For the last three years we’ve been covering HealthMap, an online tool that tracks the spread of infectious disease, as reported from a number of credible sources (see flashbacks below). Now researchers from Children’s Hospital Boston in collaboration with the MIT Media Lab have combined the resources of HealthMap with the networking and geolocation abilities of the iPhone to create a portable application that can keep you aware of disease outbreaks around you. The app will even raise an alarm when it realizes you, for example, entered an area with a high rate of recent reports of H1N1.
The new application also features an option for users to submit an outbreak report. This will enable individuals in cities and countries around the world to interact with the HealthMap team and participate in the public health surveillance process.
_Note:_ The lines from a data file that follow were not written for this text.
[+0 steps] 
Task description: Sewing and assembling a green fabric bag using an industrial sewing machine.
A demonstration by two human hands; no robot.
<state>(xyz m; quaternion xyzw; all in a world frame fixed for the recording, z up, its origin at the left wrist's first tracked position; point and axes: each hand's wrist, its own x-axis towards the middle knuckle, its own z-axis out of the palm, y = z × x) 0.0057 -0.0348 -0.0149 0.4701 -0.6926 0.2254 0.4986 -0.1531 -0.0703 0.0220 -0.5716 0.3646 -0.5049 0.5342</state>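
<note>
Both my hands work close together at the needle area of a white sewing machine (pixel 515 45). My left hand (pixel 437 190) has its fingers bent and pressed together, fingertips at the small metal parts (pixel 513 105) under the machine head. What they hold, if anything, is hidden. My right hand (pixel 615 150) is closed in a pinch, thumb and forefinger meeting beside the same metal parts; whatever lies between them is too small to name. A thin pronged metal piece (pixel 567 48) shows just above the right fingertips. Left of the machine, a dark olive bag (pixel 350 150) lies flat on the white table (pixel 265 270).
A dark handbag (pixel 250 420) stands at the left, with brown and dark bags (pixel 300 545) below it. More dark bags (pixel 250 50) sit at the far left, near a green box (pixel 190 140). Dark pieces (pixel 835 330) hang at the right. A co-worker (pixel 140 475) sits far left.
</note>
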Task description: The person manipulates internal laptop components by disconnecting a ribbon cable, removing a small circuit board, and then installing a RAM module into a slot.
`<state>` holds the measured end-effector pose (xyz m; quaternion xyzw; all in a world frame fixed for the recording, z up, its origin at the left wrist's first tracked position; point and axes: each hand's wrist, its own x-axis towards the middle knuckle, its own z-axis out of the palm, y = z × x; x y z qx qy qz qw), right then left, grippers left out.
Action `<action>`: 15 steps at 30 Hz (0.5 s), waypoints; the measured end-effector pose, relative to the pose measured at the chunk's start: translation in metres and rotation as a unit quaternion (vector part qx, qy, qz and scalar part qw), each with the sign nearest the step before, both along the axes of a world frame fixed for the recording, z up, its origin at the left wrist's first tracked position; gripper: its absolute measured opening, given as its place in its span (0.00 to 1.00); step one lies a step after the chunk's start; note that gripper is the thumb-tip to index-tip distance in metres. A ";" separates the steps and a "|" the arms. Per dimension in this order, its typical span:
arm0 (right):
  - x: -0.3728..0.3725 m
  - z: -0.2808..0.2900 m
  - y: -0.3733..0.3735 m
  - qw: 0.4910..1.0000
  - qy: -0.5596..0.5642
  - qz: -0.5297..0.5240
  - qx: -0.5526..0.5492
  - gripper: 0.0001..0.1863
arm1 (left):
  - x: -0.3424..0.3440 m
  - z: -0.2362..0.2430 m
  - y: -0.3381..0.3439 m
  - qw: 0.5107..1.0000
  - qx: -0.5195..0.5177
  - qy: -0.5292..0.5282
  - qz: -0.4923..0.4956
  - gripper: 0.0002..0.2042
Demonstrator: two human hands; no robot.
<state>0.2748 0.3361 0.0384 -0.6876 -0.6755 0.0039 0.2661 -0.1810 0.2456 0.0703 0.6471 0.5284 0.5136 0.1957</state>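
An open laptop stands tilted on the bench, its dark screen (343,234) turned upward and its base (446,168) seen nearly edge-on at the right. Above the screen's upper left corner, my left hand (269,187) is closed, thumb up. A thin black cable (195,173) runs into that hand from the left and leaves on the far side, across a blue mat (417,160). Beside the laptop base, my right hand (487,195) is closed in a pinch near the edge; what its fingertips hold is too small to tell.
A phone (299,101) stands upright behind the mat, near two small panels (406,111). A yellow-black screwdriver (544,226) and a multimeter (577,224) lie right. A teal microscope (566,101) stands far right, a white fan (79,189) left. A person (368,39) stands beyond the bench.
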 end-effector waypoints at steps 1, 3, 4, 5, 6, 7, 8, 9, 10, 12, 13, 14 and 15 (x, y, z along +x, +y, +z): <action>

Users may take photos – of situations and scenarios of, and/or leading to, disease – with their iPhone and submit them to the HealthMap system for review and eventual posting as an alert on the worldwide map.
“This is grassroots, participatory epidemiology,” says HealthMap co-founder Clark Freifeld, a PhD student at the MIT Media Lab and research software developer at CHIP. “In releasing this app we aim to empower citizens in the cause of public health, not only by providing ready access to real-time information, but also by encouraging them to contribute their own knowledge, expertise, and observations. In enabling participation in surveillance, we also expect to increase global coverage and identify outbreaks earlier.”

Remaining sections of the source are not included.